Kolumne : Warum Deutschlands Bildungssystem besser abschneidet, als es die OECD-Zahlen sagen
Auf die seit 1986 jährlich veröffentlichten OECD-Zahlen ist ein kritischer Blick geboten, meint Peter-André Alt.

BerlinFolgt man der letzten Statistik des Bildungsfinanzberichts, so kommen wir in Deutschland nicht recht vorwärts, wenn es um die Steigerung unserer Investitionen in Schulen und Hochschulen geht. 4,2 Prozent unserer Wirtschaftsleistung gaben wir 2018 für Bildung aus. Damit liegt Deutschland unterhalb des Durchschnitts der 36 OECD-Mitgliedsstaaten, der sich bei fünf Prozent einpendelt. Es reicht also nur zu Mittelmaß, trotz wachsender Studierenden- und Absolventenzahlen und immer höherer Qualifizierung – jeder Dritte in der Gruppe der 25- bis 34-Jährigen hat heute einen Studienabschluss. Dem stehen allerdings in derselben Altersgruppe 13 Prozent ohne jede Berufsausbildung entgegen. Und nur etwa die Hälfte aller Geringqualifizierten geht in Deutschland einer geregelten Arbeit nach. Das sind Werte, die Anlass zur Besorgnis geben.
Zugleich ist ein kritischer Blick auf die seit 1986 jährlich veröffentlichten OECD-Zahlen geboten. Denn nationale Besonderheiten führen hier, wie in vielen Statistiken, zu Verzerrungen. Deutschland etwa gereicht einer der Vorzüge seines Bildungssystems zu Bewertungsnachteilen. Die duale Ausbildung mit ihrer Kombination aus Praxis und Theorie führt seit langem zu einer soliden, auch international anerkannten Qualifikation. In anderen OECD-Ländern werden Fachkompetenzen, die bei uns die Berufsschulen vermitteln, an Hochschulen erlernt. Nur muss das keineswegs heißen, dass die Standards dort höher sind; das Gegenteil ist nicht selten der Fall. Aber für die deutsche Position in der OECD-Statistik bedeutet unser System einen Nachteil. Was nicht durch ein Studium erlernt wird, gilt automatisch als minderwertig. Die duale Ausbildung, um die uns viele Länder beneiden, erscheint als Manko, weil sie statistisch nicht angemessen verortet werden kann.
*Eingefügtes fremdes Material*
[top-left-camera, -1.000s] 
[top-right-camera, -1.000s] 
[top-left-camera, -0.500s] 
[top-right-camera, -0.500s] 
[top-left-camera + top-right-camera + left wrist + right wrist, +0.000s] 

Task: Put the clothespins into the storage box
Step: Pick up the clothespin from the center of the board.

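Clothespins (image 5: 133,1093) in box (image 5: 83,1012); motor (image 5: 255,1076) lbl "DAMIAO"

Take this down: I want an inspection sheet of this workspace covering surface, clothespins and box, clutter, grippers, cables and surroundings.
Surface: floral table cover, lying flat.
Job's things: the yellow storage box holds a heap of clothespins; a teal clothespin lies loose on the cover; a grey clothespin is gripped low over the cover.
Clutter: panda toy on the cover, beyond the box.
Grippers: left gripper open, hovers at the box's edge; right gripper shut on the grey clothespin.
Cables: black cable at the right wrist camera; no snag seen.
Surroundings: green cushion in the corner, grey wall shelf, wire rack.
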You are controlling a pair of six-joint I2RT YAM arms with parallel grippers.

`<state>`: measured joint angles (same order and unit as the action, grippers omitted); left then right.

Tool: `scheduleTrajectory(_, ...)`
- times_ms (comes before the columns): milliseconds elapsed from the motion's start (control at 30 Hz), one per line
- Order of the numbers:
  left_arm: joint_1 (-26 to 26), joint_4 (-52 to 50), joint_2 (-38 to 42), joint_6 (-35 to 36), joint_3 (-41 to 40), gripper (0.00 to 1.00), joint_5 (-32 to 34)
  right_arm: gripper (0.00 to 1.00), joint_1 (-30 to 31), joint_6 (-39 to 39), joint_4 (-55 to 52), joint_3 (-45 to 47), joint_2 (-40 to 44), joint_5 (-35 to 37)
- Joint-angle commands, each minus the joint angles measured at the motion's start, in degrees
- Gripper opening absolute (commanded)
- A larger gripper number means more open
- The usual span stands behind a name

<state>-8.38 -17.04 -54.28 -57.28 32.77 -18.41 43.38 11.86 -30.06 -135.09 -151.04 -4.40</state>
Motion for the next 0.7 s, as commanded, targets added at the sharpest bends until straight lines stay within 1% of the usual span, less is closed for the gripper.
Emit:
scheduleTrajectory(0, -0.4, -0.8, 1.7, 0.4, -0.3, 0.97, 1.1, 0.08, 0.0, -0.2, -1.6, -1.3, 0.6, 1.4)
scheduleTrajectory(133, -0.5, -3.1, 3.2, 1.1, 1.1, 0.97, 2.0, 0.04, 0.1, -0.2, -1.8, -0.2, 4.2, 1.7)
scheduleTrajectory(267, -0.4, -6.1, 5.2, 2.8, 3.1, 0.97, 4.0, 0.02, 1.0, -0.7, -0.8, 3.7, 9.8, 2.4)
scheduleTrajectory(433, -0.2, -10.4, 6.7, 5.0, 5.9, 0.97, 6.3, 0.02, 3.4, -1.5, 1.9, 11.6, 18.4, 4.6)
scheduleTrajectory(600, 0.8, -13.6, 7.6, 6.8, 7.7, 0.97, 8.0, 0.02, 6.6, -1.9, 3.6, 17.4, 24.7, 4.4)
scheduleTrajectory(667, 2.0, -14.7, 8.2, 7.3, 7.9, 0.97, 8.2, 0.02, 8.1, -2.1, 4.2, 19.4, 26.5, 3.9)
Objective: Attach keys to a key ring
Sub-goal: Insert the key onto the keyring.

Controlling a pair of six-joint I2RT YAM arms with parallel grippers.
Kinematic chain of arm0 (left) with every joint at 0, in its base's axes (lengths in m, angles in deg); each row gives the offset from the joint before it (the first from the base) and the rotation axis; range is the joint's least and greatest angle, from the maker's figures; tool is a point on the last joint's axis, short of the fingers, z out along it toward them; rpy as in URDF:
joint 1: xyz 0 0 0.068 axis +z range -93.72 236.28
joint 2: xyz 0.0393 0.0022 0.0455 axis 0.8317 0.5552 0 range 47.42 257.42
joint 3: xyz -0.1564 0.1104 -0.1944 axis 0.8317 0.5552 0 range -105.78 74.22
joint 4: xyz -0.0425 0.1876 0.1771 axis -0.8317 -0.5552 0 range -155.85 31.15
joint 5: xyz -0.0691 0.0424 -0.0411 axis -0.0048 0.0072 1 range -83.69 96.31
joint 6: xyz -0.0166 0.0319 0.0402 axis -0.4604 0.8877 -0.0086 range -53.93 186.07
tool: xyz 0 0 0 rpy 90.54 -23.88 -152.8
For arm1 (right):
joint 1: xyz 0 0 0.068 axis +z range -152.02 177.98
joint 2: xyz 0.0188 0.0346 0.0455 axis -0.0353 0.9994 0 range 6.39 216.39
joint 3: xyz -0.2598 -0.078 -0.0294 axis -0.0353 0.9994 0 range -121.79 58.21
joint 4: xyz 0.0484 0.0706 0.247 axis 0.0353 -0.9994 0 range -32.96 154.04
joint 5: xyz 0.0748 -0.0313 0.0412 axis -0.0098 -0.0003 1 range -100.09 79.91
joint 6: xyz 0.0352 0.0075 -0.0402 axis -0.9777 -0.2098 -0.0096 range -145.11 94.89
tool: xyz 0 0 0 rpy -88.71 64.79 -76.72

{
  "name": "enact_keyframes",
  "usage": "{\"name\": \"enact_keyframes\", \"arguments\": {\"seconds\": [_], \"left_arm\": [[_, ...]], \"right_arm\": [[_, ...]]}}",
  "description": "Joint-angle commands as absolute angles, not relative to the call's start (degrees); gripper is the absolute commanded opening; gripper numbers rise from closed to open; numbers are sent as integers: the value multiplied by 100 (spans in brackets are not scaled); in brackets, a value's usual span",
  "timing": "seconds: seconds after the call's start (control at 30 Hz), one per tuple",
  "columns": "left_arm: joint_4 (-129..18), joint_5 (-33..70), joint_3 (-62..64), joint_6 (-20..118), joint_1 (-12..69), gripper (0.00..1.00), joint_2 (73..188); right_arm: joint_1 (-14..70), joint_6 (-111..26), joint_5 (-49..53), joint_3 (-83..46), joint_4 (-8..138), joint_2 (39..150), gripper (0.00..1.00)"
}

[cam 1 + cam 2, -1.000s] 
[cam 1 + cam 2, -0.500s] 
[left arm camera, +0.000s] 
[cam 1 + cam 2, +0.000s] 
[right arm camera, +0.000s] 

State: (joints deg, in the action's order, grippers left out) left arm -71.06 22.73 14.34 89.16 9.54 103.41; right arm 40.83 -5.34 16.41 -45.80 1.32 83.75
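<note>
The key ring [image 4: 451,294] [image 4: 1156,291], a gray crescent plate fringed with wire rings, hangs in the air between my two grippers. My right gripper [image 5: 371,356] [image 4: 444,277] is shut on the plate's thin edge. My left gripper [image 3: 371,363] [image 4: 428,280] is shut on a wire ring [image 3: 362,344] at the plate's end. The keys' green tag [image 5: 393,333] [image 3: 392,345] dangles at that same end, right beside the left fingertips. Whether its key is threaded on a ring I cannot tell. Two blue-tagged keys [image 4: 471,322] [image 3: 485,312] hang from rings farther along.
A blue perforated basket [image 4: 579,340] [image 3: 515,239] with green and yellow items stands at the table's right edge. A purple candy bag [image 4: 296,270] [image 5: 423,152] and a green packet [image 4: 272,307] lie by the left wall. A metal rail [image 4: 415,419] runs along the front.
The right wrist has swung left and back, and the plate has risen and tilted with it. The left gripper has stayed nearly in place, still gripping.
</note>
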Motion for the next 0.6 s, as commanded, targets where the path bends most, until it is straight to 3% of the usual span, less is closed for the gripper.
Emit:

Ein zweites, mindestens so gravierendes Beispiel: Neben dem öffentlichen Beitrag zur Finanzierung des Bildungssystems bewertet die offizielle OECD-Statistik auch von privaten Haushalten erbrachte Studiengebühren. Länder wie die USA oder das Vereinigte Königreich weisen dementsprechend einen hohen Gesamtbeitrag zum Bildungssystem auf, in dem neben staatlichen zugleich private Leistungen enthalten sind. Das ist umso problematischer, als viele Regierungen außerhalb Deutschlands ihre öffentliche Finanzierung der Hochschulen in den letzten zehn Jahren rücksichtslos heruntergefahren und das System sich selbst überlassen haben. In der Komplettsumme wird das durch die Einrechnung privater Leistungen nicht unmittelbar einsichtig. Natürlich kann man argumentieren, dass die ausschließlich öffentliche Alimentierung der Hochschulen in Deutschland über Steuereinnahmen abgedeckt wird. Auch hier steckt also ein privater Anteil im staatlichen Finanzierungsmodell.
Andererseits gilt es zu betonen, dass Bürger in den USA und Großbritannien doppelt zur Kasse gebeten werden, wenn ihre Kinder an den besten Hochschulen ihres Landes studieren; sie zahlen Steuern und sie erbringen die zumeist exorbitant hohen Studiengebühren. Dass das angloamerikanische System für diese Art von Bezuschussung auch noch durch eine Statistik belohnt wird, in der die privaten Gebührenlasten der Bürger mitzählen, benachteiligt erkennbar das deutsche Modell. Allerdings bleibt auch unsichtbar, was die aktuelle Corona-Krise an den Tag bringt: Dass angloamerikanische Universitäten erheblich unter dem Rückgang ihrer Einnahmen durch das Fernbleiben internationaler Studierender leiden. Diese Art materieller Abhängigkeiten gibt es in Deutschland dank der staatlichen Finanzierung der Hochschulen zum Glück nicht.